### Work request
Your answer must contain each line of the data, copied exactly.
━━━
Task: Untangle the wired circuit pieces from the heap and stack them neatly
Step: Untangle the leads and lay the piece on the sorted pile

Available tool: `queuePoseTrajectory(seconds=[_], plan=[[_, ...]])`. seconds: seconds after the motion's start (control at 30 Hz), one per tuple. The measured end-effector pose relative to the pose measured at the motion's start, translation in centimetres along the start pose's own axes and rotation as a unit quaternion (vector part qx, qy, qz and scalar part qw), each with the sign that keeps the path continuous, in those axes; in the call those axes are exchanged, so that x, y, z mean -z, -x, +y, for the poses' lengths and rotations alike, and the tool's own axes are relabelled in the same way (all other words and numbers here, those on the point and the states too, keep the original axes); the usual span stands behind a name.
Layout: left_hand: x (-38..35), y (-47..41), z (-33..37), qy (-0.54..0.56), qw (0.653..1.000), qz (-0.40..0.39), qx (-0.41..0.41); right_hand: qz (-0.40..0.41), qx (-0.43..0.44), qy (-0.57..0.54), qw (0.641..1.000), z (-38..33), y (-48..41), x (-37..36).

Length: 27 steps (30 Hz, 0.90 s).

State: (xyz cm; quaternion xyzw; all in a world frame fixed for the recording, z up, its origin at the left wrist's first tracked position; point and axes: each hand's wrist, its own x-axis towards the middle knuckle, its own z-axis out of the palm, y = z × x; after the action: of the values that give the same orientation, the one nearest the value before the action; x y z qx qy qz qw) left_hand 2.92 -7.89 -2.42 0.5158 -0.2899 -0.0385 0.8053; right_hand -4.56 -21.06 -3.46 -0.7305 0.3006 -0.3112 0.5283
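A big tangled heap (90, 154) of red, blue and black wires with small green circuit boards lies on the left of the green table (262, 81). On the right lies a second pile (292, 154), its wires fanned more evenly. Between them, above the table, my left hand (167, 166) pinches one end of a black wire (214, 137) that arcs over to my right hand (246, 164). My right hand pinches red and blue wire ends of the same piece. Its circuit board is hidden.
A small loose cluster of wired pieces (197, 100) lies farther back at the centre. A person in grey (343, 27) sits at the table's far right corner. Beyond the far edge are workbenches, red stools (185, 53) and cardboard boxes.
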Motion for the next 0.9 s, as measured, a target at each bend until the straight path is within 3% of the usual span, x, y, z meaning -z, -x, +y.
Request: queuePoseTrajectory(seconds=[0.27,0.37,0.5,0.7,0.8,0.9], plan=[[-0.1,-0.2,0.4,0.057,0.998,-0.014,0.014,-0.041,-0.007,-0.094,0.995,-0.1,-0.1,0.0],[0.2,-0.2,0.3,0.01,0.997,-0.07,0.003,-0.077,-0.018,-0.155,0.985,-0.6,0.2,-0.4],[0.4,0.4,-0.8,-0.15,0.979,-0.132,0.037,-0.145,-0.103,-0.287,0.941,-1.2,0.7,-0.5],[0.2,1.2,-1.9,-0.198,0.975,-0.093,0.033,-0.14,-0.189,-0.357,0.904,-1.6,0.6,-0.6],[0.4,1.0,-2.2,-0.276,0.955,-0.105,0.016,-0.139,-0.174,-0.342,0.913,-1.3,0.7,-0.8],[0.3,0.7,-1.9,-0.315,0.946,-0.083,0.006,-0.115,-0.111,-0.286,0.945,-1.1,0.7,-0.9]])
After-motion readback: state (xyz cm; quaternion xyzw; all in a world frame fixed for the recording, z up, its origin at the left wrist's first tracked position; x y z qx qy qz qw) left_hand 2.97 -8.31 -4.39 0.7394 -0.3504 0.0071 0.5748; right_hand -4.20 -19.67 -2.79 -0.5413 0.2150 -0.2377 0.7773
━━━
### Response area
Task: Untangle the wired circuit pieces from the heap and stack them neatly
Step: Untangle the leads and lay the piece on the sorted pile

Available tool: `queuePoseTrajectory(seconds=[_], plan=[[_, ...]])`. seconds: seconds after the motion's start (control at 30 Hz), one per tuple. The measured end-effector pose relative to the pose measured at the motion's start, translation in centimetres along the start pose's own axes and rotation as a unit quaternion (vector part qx, qy, qz and scalar part qw), each with the sign that keeps the path continuous, in those axes; in the call those axes are exchanged, so that x, y, z mean -z, -x, +y, for the poses' lengths and rotations alike, and the tool's own axes are relabelled in the same way (all other words and numbers here, those on the point and the states too, keep the original axes); the usual span stands behind a name.
Layout: left_hand: x (-38..35), y (-47..41), z (-33..37), qy (-0.54..0.56), qw (0.653..1.000), qz (-0.40..0.39), qx (-0.41..0.41); right_hand: qz (-0.40..0.41), qx (-0.43..0.44), qy (-0.57..0.54), qw (0.641..1.000), z (-38..33), y (-48..41), x (-37..36).

Length: 27 steps (30 Hz, 0.90 s).

State: (xyz cm; quaternion xyzw; all in a world frame fixed for the recording, z up, its origin at the left wrist's first tracked position; point and axes: each hand's wrist, its own x-axis towards the middle knuckle, its own z-axis out of the palm, y = z × x; after the action: of the values that give the same orientation, the one nearest the value before the action; x y z qx qy qz qw) left_hand 2.92 -7.89 -2.42 0.5158 -0.2899 -0.0385 0.8053; right_hand -4.56 -21.06 -3.46 -0.7305 0.3006 -0.3112 0.5283
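A big tangled heap (90, 154) of red, blue and black wires with small green circuit boards lies on the left of the green table (262, 81). On the right lies a second pile (292, 154), its wires fanned more evenly. Between them, above the table, my left hand (167, 166) pinches one end of a black wire (214, 137) that arcs over to my right hand (246, 164). My right hand pinches red and blue wire ends of the same piece. Its circuit board is hidden.
A small loose cluster of wired pieces (197, 100) lies farther back at the centre. A person in grey (343, 27) sits at the table's far right corner. Beyond the far edge are workbenches, red stools (185, 53) and cardboard boxes.
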Motion for the next 0.9 s, as measured, a target at each bend until the straight path is within 3% of the usual span, x, y, z meaning -z, -x, +y.
Request: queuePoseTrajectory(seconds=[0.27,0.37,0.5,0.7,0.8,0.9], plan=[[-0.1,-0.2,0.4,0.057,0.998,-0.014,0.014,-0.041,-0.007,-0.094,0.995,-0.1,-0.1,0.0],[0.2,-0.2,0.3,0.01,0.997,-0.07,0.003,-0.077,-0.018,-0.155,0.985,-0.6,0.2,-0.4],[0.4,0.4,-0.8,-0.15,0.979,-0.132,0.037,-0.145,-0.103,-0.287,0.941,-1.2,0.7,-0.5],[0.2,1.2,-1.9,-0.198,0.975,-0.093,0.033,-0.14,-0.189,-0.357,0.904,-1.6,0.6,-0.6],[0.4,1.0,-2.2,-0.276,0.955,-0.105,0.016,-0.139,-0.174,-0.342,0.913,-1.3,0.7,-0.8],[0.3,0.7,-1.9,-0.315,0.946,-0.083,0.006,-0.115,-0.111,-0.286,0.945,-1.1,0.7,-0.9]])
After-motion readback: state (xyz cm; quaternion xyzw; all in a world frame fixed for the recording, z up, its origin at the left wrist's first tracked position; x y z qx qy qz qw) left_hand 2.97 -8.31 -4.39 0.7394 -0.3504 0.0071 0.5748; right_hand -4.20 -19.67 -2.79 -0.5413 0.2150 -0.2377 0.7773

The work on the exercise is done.